Pour éliminer l’hépatite C comme menace pour la santé publique au Canada, il faut que le traitement soit accessible à tous et à toutes, y compris aux personnes qui s’injectent des drogues. Les programmes de traitement de l’hépatite C doivent viser à réduire les obstacles aux soins auxquels se heurtent couramment les personnes qui s’injectent des drogues (appelés parfois programmes à bas seuil ou facilement accessibles). Cette étude souligne l’importance de faciliter l’accès aux soins en luttant contre la stigmatisation dans les endroits où des services de traitement de l’hépatite C sont offerts et dans les méthodes employées. Les intervenant·e·s de première ligne peuvent favoriser l’équité de l’accès en offrant le traitement sans égard à l’usage de drogues, en contestant l’idée que les personnes qui s’injectent des drogues sont intrinsèquement contagieuses et en aidant les patient·e·s qui le désirent à obtenir le traitement de façon discrète. Lorsque cela est possible, les services de traitement devraient inclure des services de soutien polyvalents pour aider les personnes qui s’injectent des drogues à suivre le traitement jusqu’au bout, tels que services d’aiguillage, de réduction des méfaits, de soutien par les pairs et d’aide à l’obtention de nourriture.

RÉFÉRENCES :

  1. Lourenco L, Kelly M, Tarasuk J et al. L’épidémie de l’hépatite C au Canada : un aperçu des tendances récentes en matière de surveillance, de consommation de drogues injectables, de réduction des méfaits et de traitement. Relevé des maladies transmissibles au Canada. 2021;47(12):561-70. Disponible à l’adresse : https://www.canada.ca/content/dam/phac-aspc/documents/services/reports-publications/canada-communicable-disease-report-ccdr/monthly-issue/2021-47/issue-12-december-2021/ccdrv47i12a01f-fra.pdf
  2. Popovic N, Williams A, Périnet S et al.

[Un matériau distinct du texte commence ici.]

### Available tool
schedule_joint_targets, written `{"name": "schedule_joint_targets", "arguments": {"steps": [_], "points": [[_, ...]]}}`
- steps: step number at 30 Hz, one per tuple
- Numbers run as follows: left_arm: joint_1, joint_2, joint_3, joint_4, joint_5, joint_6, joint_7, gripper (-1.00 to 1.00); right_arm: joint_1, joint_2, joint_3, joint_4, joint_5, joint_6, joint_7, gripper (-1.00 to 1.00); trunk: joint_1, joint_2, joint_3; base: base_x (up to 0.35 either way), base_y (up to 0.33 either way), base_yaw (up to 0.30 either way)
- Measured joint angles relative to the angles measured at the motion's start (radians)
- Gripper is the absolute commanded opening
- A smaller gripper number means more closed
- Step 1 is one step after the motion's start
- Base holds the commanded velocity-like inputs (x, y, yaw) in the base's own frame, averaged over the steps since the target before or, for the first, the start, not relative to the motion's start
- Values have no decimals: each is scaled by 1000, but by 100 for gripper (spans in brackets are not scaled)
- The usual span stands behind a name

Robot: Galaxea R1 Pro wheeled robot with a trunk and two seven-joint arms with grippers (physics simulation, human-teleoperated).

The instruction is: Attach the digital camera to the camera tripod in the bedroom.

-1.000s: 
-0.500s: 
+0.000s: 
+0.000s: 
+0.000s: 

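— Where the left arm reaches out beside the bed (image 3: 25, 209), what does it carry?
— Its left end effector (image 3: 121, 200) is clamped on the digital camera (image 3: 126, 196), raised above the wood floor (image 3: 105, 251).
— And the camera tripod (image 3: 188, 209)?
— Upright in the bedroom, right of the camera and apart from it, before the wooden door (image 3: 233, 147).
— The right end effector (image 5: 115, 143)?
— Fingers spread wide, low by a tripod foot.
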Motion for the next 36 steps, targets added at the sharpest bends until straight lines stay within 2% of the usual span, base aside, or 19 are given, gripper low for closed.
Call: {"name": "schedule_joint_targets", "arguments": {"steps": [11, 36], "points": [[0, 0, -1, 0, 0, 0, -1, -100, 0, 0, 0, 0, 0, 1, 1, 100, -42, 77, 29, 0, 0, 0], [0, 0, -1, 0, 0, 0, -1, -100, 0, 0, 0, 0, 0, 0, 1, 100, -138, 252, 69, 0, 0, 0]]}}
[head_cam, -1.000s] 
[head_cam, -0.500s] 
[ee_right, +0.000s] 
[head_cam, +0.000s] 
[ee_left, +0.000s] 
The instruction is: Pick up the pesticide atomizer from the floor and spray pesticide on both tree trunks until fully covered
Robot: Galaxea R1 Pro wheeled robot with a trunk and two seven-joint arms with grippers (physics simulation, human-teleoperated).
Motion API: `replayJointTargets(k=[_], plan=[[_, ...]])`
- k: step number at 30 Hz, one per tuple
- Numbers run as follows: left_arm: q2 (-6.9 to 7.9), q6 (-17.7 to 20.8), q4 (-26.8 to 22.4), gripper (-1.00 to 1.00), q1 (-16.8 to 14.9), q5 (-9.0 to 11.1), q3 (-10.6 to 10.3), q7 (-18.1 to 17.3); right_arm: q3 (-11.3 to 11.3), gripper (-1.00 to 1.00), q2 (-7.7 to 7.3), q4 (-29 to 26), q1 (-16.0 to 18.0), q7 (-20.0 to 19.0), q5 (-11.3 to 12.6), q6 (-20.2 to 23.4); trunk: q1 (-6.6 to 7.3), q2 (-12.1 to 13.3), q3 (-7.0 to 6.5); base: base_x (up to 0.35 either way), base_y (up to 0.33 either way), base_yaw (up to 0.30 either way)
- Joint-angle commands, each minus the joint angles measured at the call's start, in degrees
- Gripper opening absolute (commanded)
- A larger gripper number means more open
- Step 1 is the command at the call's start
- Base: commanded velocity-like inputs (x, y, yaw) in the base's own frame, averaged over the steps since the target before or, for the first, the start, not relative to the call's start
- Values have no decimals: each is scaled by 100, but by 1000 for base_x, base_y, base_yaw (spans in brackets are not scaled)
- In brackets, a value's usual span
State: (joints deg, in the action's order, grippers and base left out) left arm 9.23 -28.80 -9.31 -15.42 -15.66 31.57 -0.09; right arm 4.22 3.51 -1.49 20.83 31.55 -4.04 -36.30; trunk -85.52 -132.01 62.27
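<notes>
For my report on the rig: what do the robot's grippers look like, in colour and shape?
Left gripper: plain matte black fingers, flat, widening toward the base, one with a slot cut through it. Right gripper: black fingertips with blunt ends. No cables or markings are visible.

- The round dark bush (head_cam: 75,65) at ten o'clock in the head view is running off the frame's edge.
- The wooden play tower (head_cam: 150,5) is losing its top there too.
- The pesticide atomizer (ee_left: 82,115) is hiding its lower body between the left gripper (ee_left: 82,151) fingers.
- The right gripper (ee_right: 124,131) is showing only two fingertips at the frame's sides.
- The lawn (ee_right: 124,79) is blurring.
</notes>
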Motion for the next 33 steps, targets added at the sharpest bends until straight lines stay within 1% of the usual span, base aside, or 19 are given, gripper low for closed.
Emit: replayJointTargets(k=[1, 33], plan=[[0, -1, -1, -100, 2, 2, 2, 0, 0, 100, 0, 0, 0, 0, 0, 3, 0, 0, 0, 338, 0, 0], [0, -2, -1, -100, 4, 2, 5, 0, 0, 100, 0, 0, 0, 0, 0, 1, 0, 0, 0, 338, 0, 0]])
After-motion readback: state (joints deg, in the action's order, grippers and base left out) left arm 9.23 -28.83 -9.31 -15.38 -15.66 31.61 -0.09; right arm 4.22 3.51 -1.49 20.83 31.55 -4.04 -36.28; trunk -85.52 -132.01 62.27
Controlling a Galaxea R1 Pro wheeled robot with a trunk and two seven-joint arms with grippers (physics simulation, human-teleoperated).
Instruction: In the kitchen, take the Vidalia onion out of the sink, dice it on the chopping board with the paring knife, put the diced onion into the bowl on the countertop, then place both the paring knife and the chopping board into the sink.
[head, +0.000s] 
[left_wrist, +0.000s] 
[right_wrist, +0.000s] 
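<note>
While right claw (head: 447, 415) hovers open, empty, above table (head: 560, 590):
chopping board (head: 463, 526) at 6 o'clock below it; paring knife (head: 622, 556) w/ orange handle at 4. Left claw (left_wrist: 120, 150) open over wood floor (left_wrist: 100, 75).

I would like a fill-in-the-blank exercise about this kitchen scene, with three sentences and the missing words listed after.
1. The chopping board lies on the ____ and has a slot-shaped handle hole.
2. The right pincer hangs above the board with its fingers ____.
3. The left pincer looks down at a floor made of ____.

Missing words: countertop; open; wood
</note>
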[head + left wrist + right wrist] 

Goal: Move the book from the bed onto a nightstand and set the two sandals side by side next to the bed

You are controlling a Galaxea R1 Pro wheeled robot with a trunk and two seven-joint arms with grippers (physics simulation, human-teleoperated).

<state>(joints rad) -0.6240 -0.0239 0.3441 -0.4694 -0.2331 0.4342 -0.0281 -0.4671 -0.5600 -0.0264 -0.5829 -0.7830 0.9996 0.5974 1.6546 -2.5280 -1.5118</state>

Estimations nationales de l’hépatite C : incidence, prévalence, proportion non diagnostiquée et traitement, Canada, 2019. Relevé des maladies transmissibles au Canada. 2022;48(11/12):540-9. Disponible à l’adresse : https://www.canada.ca/content/dam/phac-aspc/documents/services/reports-publications/canada-communicable-disease-report-ccdr/monthly-issue/2022-48/issue-11-12-november-december-2022/ccdrv48i1112a07f-fra.pdf
  3. Antoniou T, Pritlove C, Shearer D et al. Accessing hepatitis C direct acting antivirals among people living with hepatitis C: a qualitative study. International Journal for Equity in Health. 2023; 22(1):112.